**INSTRUCTIONS FOR THE TASK:** Starting at the line that contains "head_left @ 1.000" and stopping at the line that contains "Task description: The", restate each line of the records below exactly. Omit the pictures.

**MATERIAL SUPPLIED:**
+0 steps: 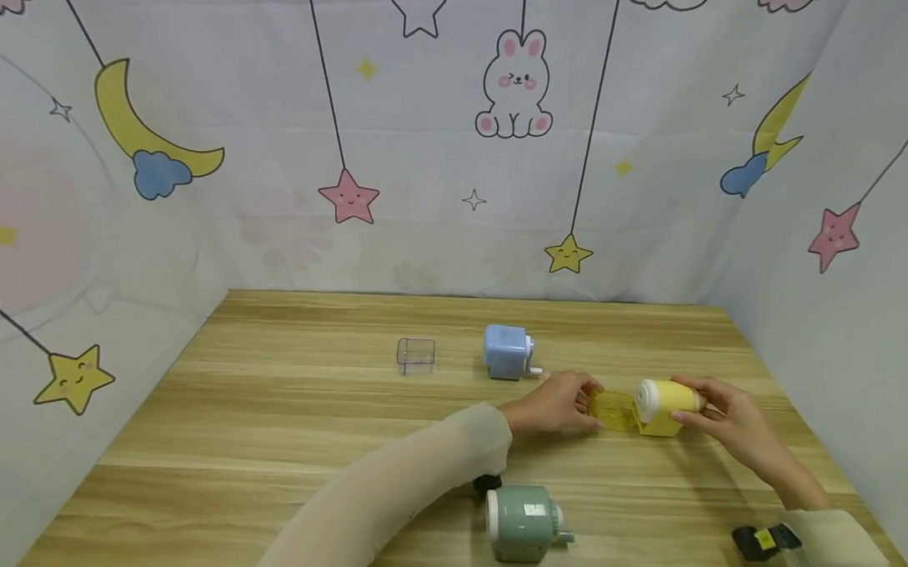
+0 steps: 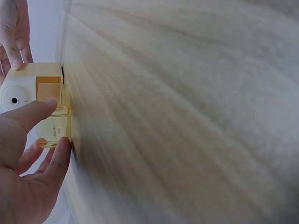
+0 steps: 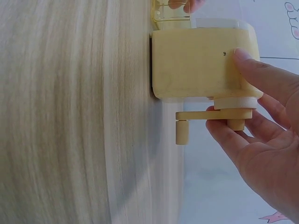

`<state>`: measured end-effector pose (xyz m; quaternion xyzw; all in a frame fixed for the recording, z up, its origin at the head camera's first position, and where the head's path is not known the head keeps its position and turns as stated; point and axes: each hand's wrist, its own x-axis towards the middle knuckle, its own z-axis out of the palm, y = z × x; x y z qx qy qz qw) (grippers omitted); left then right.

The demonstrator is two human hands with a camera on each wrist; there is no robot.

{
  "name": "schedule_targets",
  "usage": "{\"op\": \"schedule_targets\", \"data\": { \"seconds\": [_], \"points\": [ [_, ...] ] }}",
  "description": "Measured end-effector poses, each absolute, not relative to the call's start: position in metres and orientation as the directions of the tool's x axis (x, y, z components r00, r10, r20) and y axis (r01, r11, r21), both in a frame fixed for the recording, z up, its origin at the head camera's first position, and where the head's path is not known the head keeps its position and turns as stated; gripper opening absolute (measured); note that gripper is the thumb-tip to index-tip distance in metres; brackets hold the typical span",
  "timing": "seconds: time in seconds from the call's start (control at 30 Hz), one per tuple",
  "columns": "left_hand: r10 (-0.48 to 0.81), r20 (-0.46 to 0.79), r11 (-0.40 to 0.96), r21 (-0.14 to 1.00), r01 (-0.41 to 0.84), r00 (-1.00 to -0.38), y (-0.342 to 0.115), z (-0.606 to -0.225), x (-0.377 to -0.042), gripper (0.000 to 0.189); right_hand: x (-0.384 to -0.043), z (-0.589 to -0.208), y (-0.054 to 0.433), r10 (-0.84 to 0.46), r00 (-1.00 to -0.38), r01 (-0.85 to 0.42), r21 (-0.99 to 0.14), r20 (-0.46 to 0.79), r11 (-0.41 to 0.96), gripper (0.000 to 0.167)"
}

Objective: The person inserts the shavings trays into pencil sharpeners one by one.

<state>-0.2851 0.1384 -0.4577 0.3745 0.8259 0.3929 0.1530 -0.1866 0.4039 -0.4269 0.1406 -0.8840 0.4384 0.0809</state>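
Observation:
A yellow crank pencil sharpener (image 1: 666, 408) stands on the table at the right, its white face with the pencil hole turned left. My right hand (image 1: 742, 423) grips its crank end; in the right wrist view the thumb lies on the yellow body (image 3: 201, 63) and fingers are behind the crank (image 3: 205, 115). My left hand (image 1: 555, 402) pinches a clear yellow shavings drawer (image 1: 612, 411) between thumb and fingers. In the left wrist view the drawer (image 2: 52, 126) meets the opening under the white face; how far it is inside, I cannot tell.
A blue crank sharpener (image 1: 505, 352) stands farther back, with a clear empty drawer (image 1: 417, 354) to its left. Near the front, a green crank sharpener (image 1: 522, 524) stands beside the left forearm. Patterned cloth walls (image 1: 440, 258) border the wooden table (image 1: 269, 427).

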Motion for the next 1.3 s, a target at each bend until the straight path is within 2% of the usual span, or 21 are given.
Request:
{"op": "schedule_targets", "data": {
  "seconds": [0.43,0.87,1.3],
  "points": [
    [0.726,0.028,0.423,0.77,0.478,-0.687,0.1429,-0.4549,-0.2827,0.053,-0.186,-0.4256,0.4035,-0.173,-0.949,-0.315,-0.755,0.264,0.575,0.049],
    [0.736,0.037,0.388,0.795,0.467,-0.676,0.1454,-0.456,-0.2842,0.053,-0.1863,-0.4268,0.4033,-0.171,-0.949,-0.313,-0.768,0.264,0.559,0.048],
    [0.736,0.034,0.409,0.773,0.485,-0.676,0.1475,-0.4528,-0.2845,0.052,-0.1864,-0.4277,0.4042,-0.172,-0.951,-0.31,-0.768,0.259,0.561,0.049]
  ]
}}
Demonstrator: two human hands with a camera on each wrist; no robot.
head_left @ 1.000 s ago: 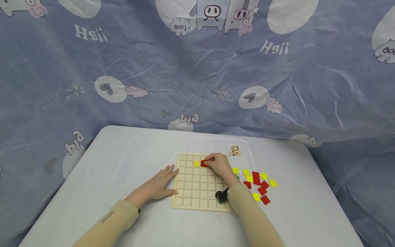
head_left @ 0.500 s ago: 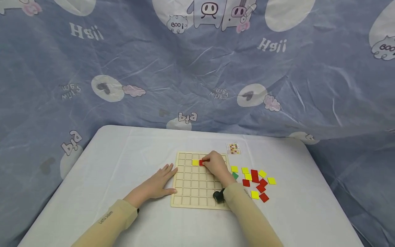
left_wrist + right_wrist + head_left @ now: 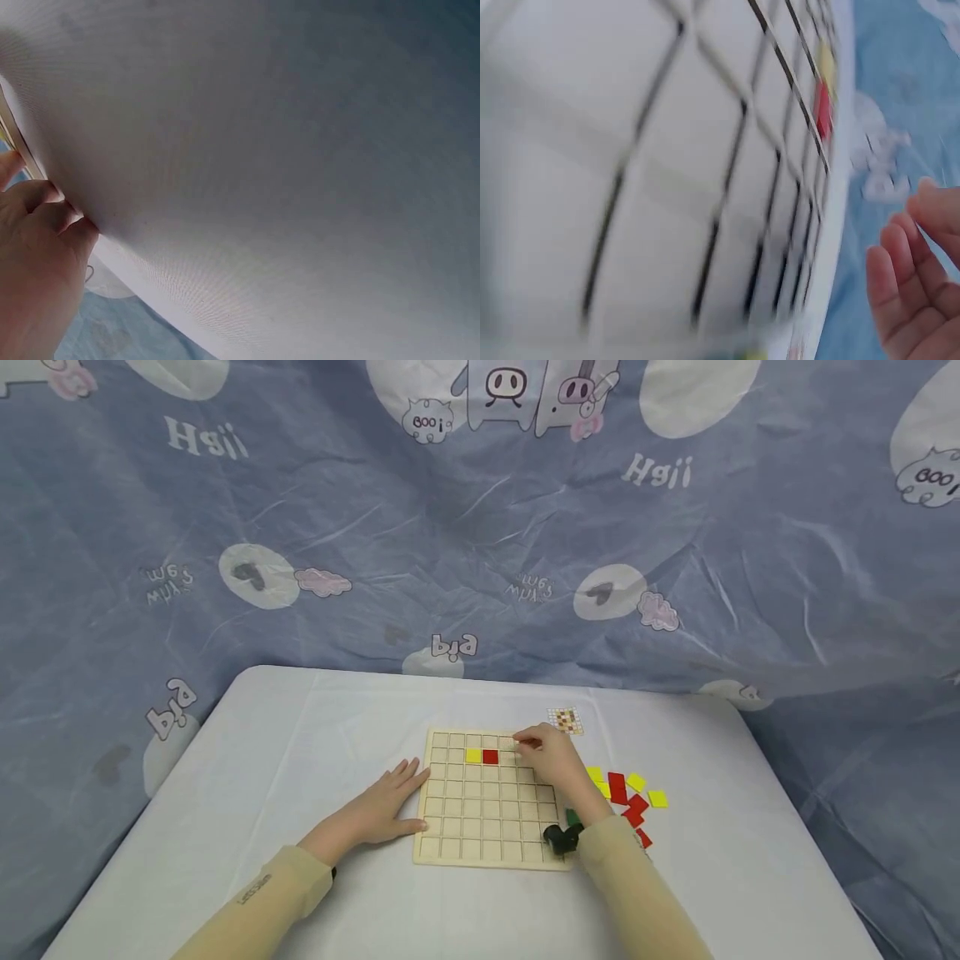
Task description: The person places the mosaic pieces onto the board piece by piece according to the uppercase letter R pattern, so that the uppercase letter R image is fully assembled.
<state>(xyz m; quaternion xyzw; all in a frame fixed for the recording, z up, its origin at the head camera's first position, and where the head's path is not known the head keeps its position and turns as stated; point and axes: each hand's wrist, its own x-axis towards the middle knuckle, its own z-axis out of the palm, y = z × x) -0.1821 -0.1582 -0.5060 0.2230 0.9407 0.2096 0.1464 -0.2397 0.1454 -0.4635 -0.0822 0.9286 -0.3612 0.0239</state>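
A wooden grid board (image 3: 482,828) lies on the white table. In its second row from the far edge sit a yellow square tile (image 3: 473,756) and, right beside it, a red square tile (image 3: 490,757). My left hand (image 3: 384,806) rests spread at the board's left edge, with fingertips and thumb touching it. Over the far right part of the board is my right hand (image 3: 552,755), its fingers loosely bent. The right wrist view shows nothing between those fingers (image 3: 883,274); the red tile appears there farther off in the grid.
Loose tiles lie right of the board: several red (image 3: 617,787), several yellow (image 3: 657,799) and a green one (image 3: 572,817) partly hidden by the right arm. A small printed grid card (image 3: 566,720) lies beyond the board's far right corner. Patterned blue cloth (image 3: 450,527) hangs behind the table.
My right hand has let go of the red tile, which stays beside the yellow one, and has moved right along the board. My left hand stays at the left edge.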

**ANSWER BOX:**
head_left @ 1.000 s ago: 
head_left @ 0.500 s ago: 
left_wrist + right_wrist + head_left @ now: 
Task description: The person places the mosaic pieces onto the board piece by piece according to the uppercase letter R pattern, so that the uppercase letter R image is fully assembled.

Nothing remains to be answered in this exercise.